Ces formes sont des réponses efficaces mais, de l’avis des acteurs et actrices mobilisés, elles ne sont pas toujours suffisantes pour répondre aux enjeux propres à une culture équitable, vivante, émancipatrice et durable en zone rurale. Des solutions et moyens nouveaux pourraient être attendus :
- pour dynamiser la mobilité des publics, des œuvres et des artistes ;
- pour compléter le maillage géographique des équipements culturels dans l’objectif d’atteindre l’équité territoriale de l’offre culturelle dans sa qualité, dans sa diversité, dans ses conditions de pratique ;
- pour soutenir et renforcer l’ingénierie culturelle en zone rurale aujourd’hui fragile ;
- pour répondre aux enjeux de communication et de valorisation des actions proposées ;
- pour valoriser, favoriser l’appropriation, permettre l’entretien des patrimoines de proximité échappant au classement ou à l’inscription au titre des monuments historiques ;
- pour vivifier la pratique d’un tourisme de proximité.
Printemps de la ruralité
Le Printemps de la ruralité est une concertation nationale sur la vie culturelle en milieu rural.
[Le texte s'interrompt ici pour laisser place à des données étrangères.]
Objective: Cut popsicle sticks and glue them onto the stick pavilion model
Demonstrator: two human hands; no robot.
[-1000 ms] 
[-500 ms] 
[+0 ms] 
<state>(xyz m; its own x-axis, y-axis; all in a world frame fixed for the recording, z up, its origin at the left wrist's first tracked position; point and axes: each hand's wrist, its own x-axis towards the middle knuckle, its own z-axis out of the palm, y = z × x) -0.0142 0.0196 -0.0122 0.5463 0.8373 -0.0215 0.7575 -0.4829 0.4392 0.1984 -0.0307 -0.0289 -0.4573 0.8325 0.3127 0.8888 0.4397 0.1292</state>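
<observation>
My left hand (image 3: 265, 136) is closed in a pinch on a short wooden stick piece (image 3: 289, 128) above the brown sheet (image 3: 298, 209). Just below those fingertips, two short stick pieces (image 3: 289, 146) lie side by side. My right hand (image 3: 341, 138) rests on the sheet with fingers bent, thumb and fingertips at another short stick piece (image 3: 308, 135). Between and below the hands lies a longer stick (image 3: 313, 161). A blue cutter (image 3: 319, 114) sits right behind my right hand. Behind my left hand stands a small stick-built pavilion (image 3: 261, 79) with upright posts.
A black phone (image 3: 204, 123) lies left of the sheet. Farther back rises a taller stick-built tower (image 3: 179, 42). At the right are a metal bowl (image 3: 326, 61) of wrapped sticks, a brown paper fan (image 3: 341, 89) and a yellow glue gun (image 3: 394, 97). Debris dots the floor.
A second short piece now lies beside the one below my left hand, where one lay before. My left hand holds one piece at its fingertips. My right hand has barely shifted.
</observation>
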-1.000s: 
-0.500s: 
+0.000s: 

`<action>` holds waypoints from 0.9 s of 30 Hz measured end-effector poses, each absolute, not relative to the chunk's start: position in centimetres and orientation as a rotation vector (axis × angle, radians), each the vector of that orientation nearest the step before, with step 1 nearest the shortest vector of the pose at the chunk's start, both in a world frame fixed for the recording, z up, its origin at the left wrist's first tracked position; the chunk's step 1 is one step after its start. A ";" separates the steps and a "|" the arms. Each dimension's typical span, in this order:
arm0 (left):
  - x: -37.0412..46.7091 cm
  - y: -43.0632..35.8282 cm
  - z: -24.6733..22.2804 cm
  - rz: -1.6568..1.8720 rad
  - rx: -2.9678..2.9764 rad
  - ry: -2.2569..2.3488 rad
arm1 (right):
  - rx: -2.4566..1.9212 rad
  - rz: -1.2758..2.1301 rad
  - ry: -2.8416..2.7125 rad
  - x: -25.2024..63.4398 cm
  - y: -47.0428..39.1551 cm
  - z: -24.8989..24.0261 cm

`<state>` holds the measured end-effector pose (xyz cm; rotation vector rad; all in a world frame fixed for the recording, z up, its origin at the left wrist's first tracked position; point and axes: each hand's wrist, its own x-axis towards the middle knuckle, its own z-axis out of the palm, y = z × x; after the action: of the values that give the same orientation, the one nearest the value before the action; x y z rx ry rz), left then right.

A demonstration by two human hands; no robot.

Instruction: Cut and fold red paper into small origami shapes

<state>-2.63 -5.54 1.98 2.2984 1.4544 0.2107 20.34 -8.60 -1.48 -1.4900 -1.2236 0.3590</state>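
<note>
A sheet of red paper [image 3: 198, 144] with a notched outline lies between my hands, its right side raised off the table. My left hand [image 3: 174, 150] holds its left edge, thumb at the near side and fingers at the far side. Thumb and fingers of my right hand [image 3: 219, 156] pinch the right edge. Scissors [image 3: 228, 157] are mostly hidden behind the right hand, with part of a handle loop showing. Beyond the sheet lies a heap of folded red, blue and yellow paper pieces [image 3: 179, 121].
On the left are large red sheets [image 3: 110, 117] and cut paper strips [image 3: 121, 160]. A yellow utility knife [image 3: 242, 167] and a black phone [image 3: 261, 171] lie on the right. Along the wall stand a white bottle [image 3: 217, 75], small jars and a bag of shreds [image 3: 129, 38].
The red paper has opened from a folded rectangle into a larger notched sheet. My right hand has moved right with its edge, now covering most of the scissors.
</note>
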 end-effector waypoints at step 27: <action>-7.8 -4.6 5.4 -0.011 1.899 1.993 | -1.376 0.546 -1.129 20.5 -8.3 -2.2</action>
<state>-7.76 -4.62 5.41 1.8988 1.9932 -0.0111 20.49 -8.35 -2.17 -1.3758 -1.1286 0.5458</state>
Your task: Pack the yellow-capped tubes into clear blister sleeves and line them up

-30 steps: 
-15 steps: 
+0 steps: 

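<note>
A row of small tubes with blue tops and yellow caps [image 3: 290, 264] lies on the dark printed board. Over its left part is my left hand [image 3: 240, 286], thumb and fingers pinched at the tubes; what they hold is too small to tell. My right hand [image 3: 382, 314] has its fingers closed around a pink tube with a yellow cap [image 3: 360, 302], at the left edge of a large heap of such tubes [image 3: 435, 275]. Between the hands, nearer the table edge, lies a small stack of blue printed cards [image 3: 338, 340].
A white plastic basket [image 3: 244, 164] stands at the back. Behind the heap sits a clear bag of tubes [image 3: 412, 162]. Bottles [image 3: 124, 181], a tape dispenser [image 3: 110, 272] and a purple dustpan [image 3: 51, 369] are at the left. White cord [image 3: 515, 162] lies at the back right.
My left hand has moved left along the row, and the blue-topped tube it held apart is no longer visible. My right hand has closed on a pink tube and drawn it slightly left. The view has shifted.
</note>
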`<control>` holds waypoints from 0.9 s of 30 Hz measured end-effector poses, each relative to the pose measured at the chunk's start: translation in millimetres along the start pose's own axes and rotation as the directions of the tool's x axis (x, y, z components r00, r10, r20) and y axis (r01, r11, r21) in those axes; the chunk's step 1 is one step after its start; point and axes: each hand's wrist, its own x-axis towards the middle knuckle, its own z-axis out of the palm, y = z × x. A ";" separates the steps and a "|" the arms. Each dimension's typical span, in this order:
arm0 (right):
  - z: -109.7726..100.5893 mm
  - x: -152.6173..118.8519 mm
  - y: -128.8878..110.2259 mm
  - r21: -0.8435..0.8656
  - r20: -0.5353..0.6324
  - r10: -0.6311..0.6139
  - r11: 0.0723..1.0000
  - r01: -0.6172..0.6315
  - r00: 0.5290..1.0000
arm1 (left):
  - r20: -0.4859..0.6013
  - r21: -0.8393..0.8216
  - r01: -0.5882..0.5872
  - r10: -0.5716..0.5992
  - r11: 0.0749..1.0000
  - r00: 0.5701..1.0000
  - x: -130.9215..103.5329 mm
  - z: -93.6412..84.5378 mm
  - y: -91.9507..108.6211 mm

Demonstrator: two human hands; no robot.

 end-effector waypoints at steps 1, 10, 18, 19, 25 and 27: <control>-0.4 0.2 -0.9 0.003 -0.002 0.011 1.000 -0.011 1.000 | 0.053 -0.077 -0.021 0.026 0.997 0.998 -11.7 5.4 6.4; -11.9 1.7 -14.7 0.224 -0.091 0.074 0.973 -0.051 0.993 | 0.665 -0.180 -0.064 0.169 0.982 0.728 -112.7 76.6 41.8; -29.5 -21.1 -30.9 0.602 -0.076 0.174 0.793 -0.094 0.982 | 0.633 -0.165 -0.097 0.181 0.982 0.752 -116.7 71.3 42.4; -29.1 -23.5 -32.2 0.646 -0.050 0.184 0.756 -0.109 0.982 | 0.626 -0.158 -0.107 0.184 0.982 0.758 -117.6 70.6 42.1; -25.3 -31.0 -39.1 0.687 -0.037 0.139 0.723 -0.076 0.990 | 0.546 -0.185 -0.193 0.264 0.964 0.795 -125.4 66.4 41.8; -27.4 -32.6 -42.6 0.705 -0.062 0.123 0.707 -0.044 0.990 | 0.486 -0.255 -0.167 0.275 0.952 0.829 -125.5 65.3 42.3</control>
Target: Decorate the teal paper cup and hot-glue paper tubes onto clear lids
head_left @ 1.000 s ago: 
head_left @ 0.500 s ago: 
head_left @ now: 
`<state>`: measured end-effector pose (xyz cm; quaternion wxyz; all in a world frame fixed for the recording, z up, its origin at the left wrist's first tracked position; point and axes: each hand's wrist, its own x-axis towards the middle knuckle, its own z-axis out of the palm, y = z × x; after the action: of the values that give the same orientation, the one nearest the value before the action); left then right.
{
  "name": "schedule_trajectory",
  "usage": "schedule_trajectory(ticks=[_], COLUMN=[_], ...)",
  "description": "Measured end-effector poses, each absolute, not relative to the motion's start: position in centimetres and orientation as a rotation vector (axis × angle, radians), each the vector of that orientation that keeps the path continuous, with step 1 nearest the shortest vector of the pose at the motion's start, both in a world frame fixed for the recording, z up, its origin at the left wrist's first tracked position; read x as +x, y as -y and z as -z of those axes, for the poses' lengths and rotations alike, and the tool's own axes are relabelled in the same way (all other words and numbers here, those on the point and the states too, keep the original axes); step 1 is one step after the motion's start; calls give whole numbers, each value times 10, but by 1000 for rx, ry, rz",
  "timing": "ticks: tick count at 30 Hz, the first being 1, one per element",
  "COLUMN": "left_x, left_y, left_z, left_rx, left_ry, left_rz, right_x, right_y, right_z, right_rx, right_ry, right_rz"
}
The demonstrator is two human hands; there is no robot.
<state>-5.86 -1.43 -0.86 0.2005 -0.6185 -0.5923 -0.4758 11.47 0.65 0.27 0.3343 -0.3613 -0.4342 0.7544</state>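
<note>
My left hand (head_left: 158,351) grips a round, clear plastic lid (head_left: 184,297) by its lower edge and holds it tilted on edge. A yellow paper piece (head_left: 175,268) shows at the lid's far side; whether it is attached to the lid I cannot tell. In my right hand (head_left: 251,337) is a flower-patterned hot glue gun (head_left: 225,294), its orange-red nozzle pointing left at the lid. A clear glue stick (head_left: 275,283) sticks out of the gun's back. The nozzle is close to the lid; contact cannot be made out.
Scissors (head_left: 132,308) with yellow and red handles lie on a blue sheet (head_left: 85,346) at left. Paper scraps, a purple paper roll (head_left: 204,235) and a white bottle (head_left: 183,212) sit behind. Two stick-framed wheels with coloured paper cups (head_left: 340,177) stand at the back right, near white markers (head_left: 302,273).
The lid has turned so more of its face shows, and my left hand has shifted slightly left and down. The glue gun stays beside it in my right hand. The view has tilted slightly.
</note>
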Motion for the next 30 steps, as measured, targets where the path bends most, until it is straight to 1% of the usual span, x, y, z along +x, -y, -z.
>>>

Chaque français, habitant, élu local, acteur culturel ou associatif, est invité à s’emparer de cette concertation nationale et à y apporter sa contribution.
Dans les Hauts-de-France, près de 3 200 communes sont « rurales ». Elles couvrent 82 % du territoire régional et abritent un peu plus de 1,7 million de personnes, soit 29 % de la population régionale.